=== AVAILABLE RECORDS ===

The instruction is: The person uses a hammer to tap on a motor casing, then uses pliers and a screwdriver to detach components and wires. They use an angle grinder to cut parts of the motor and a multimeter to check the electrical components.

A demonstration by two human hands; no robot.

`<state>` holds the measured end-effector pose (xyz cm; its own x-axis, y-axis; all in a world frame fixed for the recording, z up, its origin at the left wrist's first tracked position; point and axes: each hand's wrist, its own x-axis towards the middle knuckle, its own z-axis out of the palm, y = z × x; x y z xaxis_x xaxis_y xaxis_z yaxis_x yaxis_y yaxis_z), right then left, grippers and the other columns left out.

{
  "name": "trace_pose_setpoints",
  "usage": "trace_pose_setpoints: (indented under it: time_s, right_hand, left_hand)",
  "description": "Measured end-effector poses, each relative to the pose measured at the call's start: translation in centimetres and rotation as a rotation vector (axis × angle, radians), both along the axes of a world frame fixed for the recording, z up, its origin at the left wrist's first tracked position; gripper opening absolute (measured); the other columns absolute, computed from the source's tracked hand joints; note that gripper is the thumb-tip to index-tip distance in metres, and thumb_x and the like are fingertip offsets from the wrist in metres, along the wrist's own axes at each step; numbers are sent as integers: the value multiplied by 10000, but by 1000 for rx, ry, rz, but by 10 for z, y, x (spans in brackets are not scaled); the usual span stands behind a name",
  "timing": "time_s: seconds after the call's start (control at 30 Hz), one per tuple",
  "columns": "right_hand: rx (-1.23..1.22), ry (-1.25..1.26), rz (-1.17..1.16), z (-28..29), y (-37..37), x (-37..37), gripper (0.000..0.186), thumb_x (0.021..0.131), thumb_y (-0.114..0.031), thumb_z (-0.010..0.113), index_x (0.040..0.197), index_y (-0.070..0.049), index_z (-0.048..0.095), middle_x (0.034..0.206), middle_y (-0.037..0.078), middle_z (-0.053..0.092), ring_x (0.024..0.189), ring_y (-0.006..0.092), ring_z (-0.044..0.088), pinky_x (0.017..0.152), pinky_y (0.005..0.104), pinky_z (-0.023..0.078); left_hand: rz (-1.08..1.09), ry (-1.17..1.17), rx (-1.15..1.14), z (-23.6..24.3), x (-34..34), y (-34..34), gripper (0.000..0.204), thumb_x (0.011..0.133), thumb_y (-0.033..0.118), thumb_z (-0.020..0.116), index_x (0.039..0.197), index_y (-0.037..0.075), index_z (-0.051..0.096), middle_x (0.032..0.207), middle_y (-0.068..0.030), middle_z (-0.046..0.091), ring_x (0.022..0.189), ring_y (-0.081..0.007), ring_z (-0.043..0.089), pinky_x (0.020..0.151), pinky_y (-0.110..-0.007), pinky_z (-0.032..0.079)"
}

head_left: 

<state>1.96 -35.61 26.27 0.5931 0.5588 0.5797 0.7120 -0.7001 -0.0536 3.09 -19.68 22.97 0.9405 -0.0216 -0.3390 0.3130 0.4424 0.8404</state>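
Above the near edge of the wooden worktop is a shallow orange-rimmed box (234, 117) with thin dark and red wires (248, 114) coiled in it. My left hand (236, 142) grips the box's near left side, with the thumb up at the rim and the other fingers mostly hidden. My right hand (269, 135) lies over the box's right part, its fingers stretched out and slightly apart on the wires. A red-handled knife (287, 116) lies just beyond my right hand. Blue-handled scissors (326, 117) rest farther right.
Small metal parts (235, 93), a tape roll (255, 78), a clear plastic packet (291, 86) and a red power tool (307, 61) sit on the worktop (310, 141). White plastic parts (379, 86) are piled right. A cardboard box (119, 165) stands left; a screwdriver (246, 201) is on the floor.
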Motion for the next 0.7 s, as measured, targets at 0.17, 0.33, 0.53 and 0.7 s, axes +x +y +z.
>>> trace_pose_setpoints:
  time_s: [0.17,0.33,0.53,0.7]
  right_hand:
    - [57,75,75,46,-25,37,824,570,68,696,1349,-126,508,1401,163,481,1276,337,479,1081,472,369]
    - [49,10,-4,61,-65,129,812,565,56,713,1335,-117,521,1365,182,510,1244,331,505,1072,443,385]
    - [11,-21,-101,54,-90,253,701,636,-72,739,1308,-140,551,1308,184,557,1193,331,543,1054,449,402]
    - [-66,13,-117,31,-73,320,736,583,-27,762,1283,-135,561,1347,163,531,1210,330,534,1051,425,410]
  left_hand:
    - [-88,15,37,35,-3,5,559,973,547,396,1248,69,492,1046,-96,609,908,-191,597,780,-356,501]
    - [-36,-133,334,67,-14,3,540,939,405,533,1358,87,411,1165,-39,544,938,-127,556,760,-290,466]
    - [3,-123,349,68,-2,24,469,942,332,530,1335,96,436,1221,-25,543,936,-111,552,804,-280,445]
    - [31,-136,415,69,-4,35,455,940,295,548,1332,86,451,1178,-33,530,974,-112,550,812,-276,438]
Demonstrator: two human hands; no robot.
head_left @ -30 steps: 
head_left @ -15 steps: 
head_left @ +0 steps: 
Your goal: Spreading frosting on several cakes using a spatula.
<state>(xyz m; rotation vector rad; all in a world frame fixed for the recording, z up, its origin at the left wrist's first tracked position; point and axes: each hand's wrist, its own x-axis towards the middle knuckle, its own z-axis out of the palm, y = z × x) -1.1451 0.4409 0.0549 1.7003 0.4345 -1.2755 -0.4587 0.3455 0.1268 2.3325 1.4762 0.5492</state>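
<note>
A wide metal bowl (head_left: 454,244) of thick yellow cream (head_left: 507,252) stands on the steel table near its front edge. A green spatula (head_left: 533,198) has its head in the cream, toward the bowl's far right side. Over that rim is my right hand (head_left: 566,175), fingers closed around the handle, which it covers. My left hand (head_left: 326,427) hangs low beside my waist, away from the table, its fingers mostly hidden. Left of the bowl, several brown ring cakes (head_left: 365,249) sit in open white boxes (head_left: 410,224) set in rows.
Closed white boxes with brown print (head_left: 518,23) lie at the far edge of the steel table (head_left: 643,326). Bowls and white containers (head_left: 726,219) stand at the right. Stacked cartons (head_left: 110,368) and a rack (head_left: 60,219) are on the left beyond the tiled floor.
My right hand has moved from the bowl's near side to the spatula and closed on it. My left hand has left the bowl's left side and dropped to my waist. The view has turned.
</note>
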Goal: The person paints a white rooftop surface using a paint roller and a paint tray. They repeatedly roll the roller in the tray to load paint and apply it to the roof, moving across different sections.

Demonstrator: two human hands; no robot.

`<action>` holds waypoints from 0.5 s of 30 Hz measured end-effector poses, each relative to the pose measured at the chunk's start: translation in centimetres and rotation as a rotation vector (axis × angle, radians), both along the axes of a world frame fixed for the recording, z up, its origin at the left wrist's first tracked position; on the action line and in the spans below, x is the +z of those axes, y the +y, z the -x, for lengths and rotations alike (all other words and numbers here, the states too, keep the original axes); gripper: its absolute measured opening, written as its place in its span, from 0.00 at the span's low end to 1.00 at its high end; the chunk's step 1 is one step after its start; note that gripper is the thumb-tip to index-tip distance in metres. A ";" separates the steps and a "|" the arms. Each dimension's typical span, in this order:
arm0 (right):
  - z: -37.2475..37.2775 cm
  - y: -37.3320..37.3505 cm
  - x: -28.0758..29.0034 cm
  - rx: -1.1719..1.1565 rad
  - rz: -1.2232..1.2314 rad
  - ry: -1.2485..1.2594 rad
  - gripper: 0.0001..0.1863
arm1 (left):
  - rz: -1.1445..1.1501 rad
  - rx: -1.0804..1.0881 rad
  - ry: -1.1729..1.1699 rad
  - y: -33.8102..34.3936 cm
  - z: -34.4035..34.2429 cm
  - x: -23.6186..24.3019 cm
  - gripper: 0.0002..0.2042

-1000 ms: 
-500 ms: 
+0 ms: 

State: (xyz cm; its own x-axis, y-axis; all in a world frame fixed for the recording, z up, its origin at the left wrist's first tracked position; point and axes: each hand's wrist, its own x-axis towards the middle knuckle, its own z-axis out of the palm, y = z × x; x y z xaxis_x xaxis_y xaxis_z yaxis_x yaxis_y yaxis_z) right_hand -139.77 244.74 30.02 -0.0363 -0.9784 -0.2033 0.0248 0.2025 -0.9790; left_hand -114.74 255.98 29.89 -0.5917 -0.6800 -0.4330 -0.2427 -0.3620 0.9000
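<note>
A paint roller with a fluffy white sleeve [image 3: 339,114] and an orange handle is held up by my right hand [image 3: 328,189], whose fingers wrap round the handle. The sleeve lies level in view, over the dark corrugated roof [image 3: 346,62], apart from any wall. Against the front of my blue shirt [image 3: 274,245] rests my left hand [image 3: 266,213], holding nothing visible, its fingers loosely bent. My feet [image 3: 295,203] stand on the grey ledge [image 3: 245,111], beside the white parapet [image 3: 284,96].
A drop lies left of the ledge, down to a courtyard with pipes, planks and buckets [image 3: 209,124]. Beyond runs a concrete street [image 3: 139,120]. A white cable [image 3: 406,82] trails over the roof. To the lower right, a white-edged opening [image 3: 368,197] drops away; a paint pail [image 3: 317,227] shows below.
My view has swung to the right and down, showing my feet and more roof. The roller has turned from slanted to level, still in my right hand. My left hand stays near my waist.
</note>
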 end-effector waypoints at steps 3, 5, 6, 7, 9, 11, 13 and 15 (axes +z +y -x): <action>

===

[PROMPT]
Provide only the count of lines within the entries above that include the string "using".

[OUTPUT OF THE EXERCISE]
2